[Opening RAW DATA section]

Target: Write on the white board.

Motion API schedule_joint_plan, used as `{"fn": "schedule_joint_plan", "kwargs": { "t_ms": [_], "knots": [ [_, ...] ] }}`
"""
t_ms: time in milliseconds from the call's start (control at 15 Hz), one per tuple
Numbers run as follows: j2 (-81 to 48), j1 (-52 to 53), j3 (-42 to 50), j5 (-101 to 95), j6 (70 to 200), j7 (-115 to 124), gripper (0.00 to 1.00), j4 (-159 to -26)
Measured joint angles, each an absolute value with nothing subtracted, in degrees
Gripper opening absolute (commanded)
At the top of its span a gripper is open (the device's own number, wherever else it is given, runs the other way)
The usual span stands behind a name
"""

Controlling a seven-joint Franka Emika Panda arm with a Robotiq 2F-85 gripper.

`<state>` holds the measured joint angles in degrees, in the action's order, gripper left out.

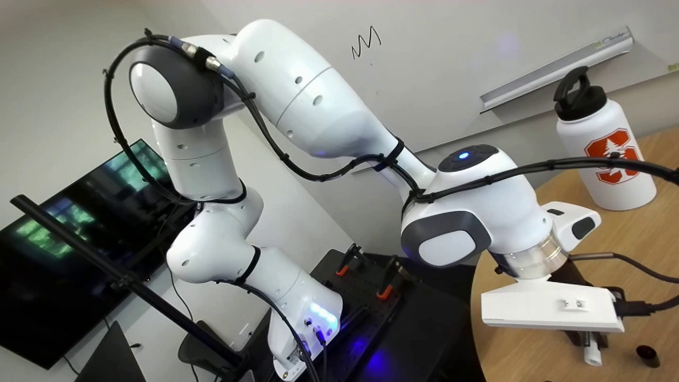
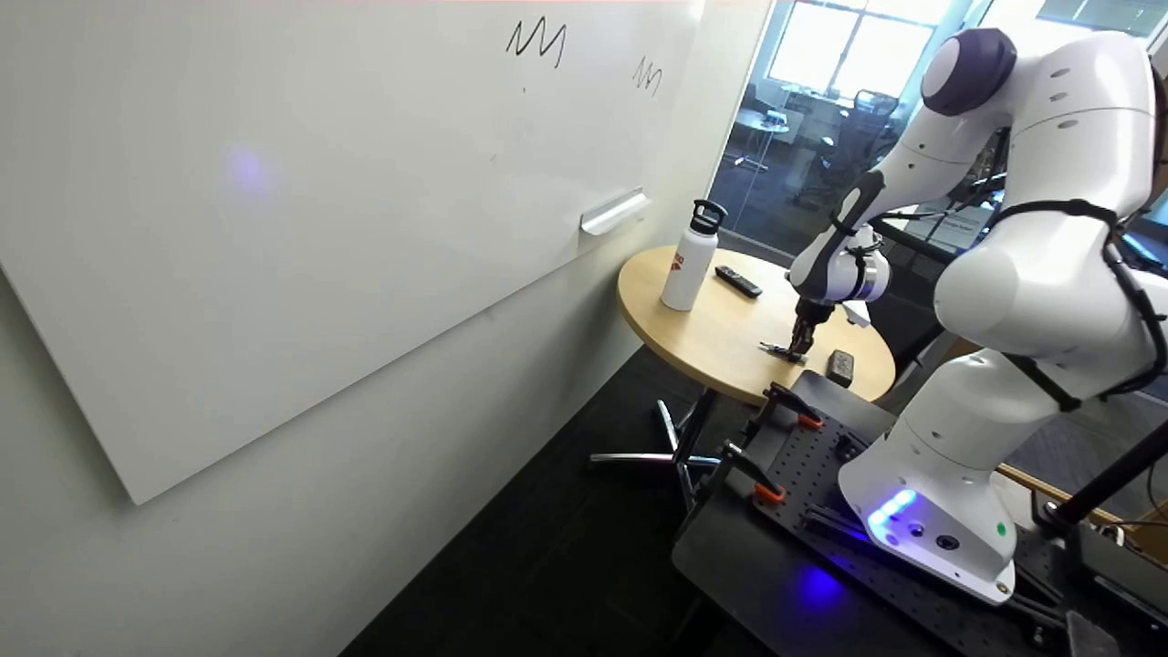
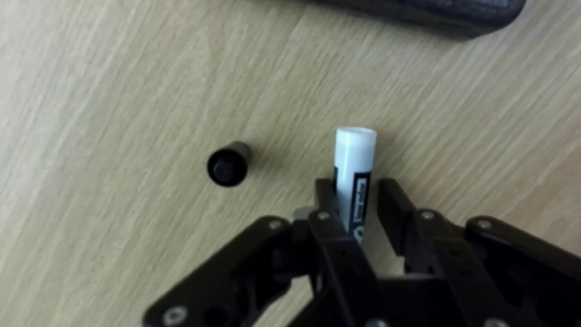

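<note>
White board (image 2: pixel 347 201): in an exterior view, flat on the wall (image 2: pixel 438 420), two black scribbles (image 2: pixel 538 38) high on it; gripper (image 2: pixel 797 354) down at the round table (image 2: pixel 712 342), well apart from the board. In an exterior view, white bottle (image 1: pixel 604 143) standing on that table, near the silver tray rail (image 1: pixel 557 71). Wrist view: gripper unclenched, fingers (image 3: pixel 395 209) parted around a white marker (image 3: pixel 354 154), strip of table showing between it and one finger; black cylinder (image 3: pixel 229 165) nearby.

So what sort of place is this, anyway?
Most likely an office or lab meeting room. The signs: a very large white board, a big dark screen and, in the bright space beyond, what looks like an office chair.
</note>
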<state>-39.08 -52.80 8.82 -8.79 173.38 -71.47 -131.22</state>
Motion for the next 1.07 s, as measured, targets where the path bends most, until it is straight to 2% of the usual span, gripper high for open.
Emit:
{"fn": "schedule_joint_plan", "kwargs": {
  "t_ms": [533,1067],
  "knots": [
    [-37.5,-48.2,12.2,-9.1,173.4,-67.0,0.09,-131.9],
    [-23.1,-34.4,19.6,-14.5,172.5,-58.1,0.08,-141.2]
  ]
}}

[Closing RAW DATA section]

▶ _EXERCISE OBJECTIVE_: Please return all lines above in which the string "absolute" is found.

▶ _COMPLETED TASK_:
Measured joint angles, each an absolute value with nothing subtracted, in degrees
Gripper opening absolute (commanded)

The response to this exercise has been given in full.